Emma and Liv, Bride Wars

This movie is very silly for the most part, but there are some important pieces to it. It’s a revved up tale of two girls that are inseparable from childhood, but something rather monumental gets in the way of their bestie bliss: their weddings. In short, they both get engaged and are vying for one single spot at their long-desired venue of choice. The bridezillas come in the form of the feisty Liv (Kate Hudson) and the sweet Emma (Anne Hathaway). Sure, it’s ridiculous, but I simply see it as a comically exaggerated version of what best friendship really looks like. I’m most definitely an Emma, and my best friends have mostly been Livs. It’s an often chaotic but legitimately fantastic balance of personalities.

What makes this movie work for me are the moments of sincerity. The jealousy and hurt that begins the whole wedding debacle is something we’ve all experienced in some form or another. My favorite part is when Liv is crying beside her husband-to-be, after Emma rather sneakily arranges for Liv’s hair stylist to dye her hair blue. Liv sniffs, I’m mad at her, too. She went for the hair. Girlfriends don’t do that.” But she then goes on to add, “It’s not just about the hair. I’m mad because maybe she’s right.” 

Best friendships (and all important relationships) contain very complex emotions.

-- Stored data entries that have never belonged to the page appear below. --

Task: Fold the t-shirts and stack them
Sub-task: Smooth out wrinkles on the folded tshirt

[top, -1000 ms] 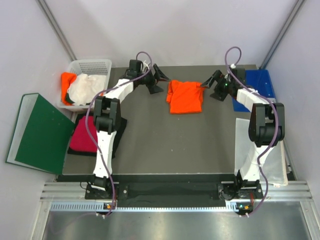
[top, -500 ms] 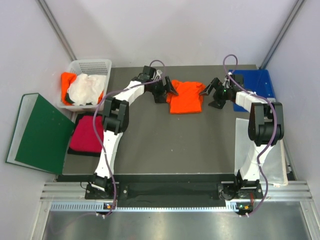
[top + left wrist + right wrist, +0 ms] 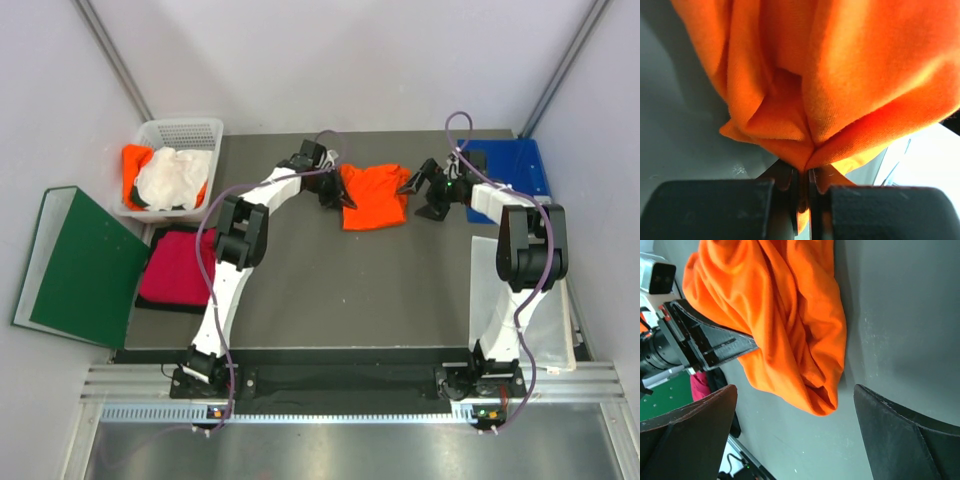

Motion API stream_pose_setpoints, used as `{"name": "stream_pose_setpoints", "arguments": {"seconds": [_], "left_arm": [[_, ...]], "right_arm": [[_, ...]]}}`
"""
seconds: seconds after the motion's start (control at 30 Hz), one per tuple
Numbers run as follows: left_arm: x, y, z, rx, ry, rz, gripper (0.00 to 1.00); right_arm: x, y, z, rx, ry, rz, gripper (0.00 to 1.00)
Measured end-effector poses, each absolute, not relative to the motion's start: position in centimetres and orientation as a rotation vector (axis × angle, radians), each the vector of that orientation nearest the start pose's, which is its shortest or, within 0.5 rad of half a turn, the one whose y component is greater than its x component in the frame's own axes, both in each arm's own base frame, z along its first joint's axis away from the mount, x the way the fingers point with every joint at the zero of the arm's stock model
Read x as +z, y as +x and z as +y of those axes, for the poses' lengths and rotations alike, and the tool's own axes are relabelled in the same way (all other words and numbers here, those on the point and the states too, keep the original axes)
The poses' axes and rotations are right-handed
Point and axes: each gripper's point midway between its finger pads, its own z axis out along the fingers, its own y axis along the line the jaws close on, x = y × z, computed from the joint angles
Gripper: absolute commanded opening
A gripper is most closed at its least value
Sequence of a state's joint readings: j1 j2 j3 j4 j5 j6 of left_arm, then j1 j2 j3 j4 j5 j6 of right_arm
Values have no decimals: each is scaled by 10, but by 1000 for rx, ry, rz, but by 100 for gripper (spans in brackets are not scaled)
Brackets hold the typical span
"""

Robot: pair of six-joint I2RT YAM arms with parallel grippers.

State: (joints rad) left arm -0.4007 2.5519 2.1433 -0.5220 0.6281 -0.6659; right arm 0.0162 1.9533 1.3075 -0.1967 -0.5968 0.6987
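The orange t-shirt [image 3: 374, 197] lies bunched on the table between the 2 claws. One edge is inside the left gripper [image 3: 804, 181] and the opposite edge is just ahead of the right gripper [image 3: 420, 197]. It looks like light, limp cloth that sags and creases, probably best taken by a hem or corner. The left claw is clamped tight on a pinched fold of it. The right claw gapes wide, holding nothing. The left wrist view shows that pinch, which the top view hides. Only the top view shows the magenta t-shirt [image 3: 170, 268], well behind the left claw.
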Motion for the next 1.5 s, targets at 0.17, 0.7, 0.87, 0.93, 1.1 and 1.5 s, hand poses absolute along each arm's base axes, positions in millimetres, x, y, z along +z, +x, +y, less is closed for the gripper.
{"name": "stream_pose_setpoints", "arguments": {"seconds": [0.17,0.7,0.87,0.93,1.1,1.5], "left_arm": [[36,483,-339,-1214,-61,2669,0],[68,413,-290,-977,84,2768,99],[82,419,-273,-878,67,2754,99],[91,428,-270,-866,61,2729,97],[125,453,-273,-913,29,2626,74],[124,521,-296,-1040,-96,2500,64]], "right_arm": [[72,448,128,1033,552,2464,100],[83,420,124,957,415,2515,100],[142,453,129,939,281,2378,100],[162,464,135,961,233,2321,94],[186,485,160,1070,142,2232,79],[120,506,176,1111,223,2341,65]]}}
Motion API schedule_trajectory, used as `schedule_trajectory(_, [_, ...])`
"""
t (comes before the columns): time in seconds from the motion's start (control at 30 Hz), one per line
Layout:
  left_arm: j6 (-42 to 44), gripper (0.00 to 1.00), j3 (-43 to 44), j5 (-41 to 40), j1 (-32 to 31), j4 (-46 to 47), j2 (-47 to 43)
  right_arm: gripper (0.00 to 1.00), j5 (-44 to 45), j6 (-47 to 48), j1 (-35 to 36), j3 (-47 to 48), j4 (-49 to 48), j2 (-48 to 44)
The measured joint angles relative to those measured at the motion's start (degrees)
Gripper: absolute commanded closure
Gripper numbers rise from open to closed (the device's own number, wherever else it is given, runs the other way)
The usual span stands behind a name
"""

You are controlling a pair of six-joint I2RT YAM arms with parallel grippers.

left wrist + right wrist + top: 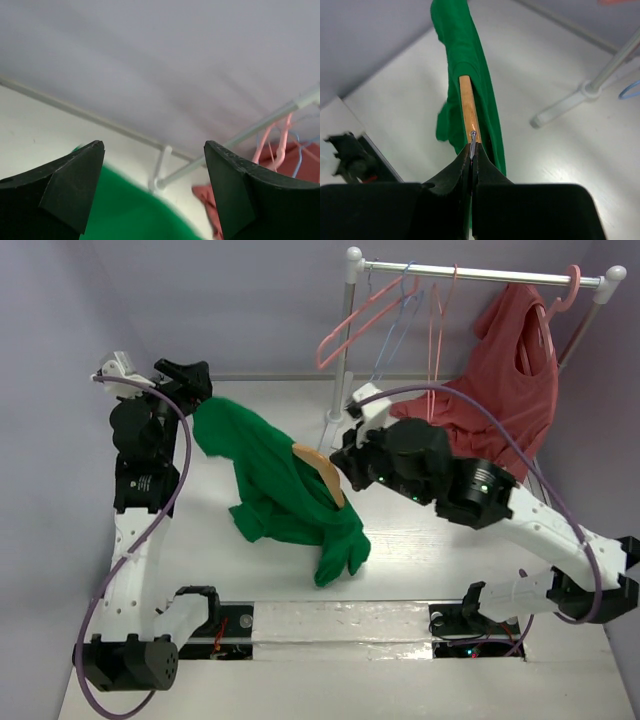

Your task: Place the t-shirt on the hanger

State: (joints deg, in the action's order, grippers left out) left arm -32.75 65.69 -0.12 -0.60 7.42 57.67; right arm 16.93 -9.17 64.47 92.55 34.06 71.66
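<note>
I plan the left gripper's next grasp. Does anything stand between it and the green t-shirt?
Nothing visible does. The left gripper is open close to the upper end of the t-shirt, and the wrist view shows only free space between its fingers and the green cloth.

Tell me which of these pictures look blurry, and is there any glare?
Left wrist view: the t-shirt is a soft green blur. Right wrist view: the hanger is sharp, with a sheen on the table. Top external view: even light, faint shadows.
</note>
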Motion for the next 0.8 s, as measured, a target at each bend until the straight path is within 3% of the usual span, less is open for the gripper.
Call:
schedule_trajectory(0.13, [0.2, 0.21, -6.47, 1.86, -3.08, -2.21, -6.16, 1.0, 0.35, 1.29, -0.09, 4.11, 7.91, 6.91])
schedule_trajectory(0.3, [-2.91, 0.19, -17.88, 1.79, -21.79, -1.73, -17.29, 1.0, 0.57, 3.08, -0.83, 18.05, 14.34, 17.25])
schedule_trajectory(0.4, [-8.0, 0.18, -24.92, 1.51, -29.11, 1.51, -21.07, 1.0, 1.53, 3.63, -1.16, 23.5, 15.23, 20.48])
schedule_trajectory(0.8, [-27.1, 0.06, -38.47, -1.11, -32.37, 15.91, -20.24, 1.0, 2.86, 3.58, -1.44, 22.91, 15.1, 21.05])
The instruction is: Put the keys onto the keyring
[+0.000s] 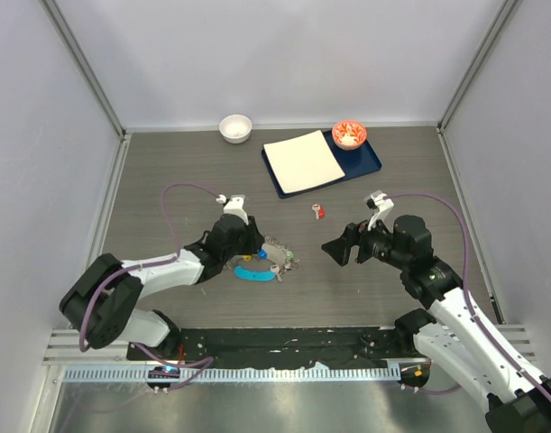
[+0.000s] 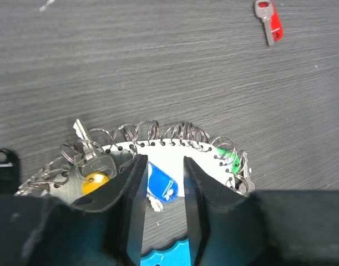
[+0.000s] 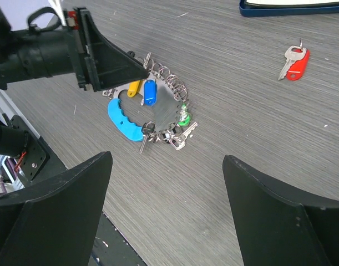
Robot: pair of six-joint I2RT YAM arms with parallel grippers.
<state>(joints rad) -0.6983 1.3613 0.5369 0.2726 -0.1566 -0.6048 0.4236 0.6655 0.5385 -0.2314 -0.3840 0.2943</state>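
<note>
The keyring [image 1: 273,251] lies flat on the table, a pale plate edged with small wire rings [image 2: 163,158], with a light blue crescent [image 1: 254,274] beside it. Yellow [image 2: 95,181], blue [image 2: 162,185] and green [image 2: 229,157] headed keys hang on it. My left gripper [image 1: 246,245] is right over it, its jaws a little apart on either side of the blue key [image 3: 150,91]. I cannot tell whether they touch it. A red-headed key [image 1: 319,211] lies loose farther back [image 3: 295,59]. My right gripper [image 1: 334,251] is open and empty, right of the keyring [image 3: 163,108].
A dark blue tray [image 1: 370,162] at the back holds a white sheet [image 1: 302,161] and a small red bowl [image 1: 348,134]. A white bowl [image 1: 235,127] stands at the back wall. Walls close in the table on three sides.
</note>
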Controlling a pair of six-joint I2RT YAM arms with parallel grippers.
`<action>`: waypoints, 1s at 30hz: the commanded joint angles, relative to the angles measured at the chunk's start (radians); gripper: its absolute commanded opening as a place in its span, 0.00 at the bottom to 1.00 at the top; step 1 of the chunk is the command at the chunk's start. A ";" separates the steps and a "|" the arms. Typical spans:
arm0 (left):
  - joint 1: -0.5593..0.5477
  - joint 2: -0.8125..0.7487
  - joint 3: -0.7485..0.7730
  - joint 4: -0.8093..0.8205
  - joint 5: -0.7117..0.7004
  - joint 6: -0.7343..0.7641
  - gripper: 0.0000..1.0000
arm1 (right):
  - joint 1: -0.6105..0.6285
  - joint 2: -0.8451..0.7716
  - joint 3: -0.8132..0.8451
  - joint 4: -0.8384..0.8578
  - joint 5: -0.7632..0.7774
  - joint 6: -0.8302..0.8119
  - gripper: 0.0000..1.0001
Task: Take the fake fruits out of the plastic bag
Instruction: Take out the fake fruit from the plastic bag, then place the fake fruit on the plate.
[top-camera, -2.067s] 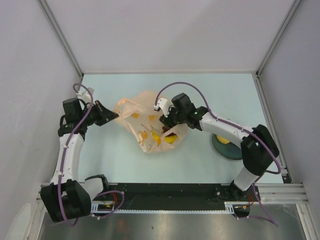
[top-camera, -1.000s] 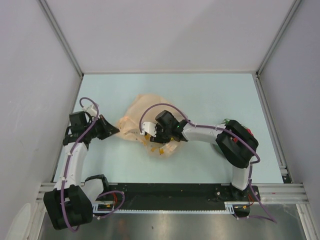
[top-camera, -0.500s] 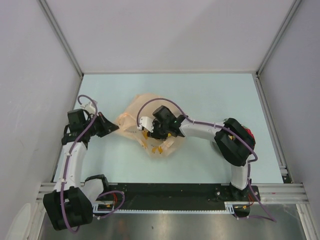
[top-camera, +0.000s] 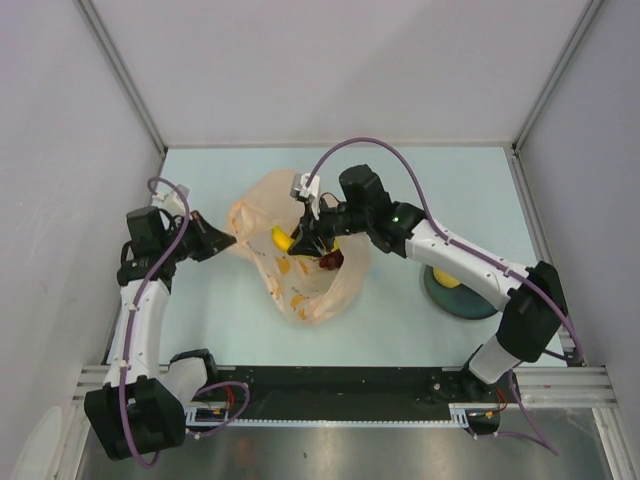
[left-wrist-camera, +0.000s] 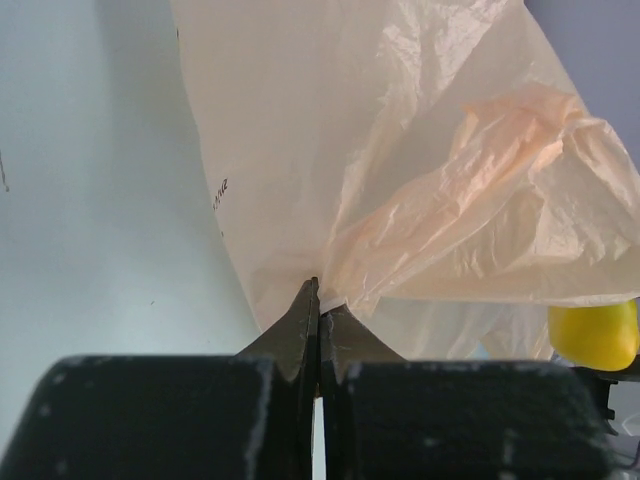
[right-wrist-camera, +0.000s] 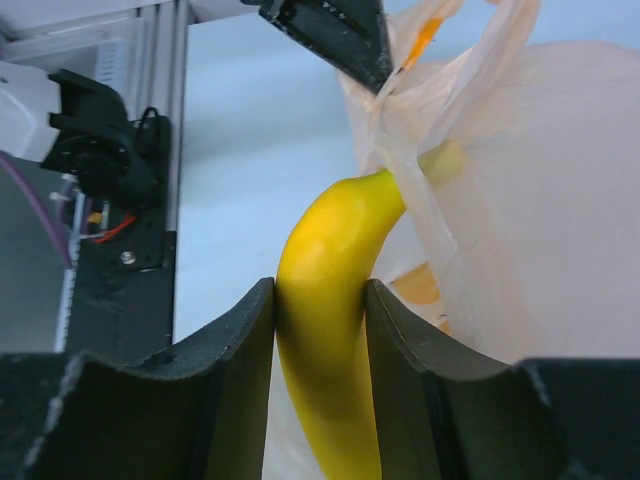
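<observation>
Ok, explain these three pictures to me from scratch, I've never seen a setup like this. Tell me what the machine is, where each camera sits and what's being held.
This is a robot: two arms bolted at the near edge of a pale table, each ending in a two-finger gripper. The wide picture comes from a camera above and behind the arms. The other two come from cameras on the wrists, looking along the fingers.

On the table lie a crinkly peach plastic bag and, to the right, a dark round plate with something yellow on it.

The left gripper is shut on a pinch of the bag. The right gripper holds a yellow toy banana at the bag's opening. A dark red piece seems to lie in the bag.
</observation>
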 joint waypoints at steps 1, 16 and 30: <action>0.011 -0.006 0.045 0.036 0.029 -0.012 0.00 | -0.021 -0.057 0.021 -0.061 -0.148 0.084 0.19; 0.017 0.005 0.101 0.227 0.100 -0.265 0.00 | 0.153 -0.019 0.378 -0.826 -0.080 -0.289 0.15; 0.007 -0.067 0.077 0.174 0.051 -0.238 0.00 | -0.347 -0.532 0.025 -0.724 0.376 -0.456 0.00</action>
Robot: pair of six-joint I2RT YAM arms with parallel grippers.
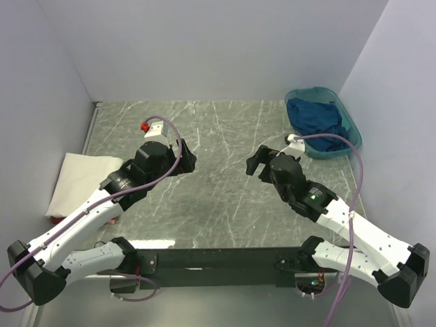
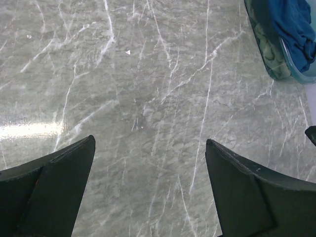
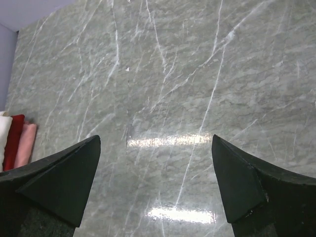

I love this scene because it’s a peek inside that intense vulnerability that exists when you’re at odds with someone you know and love very well. (And they totally make up at the end.)

Janey and Lynne, Girls Just Want to Have Fun

This ’80s flick has mega girl power. Janey (Sarah Jessica Parker) and Lynne (Helen Hunt) have the kind of best friendship that we all dream about. Janey is an army brat that is thrilled when her family moves to Chicago, the home of her favorite TV show, Dance TV. She meets the edgy Lynne at their Catholic school and they immediately click over their shared dance interest. They balance each other out with their good girl/rebel ratio and challenge each other to do everything it takes to accomplish their dream of making it on Dance TV. It’s how all great movies should begin, no?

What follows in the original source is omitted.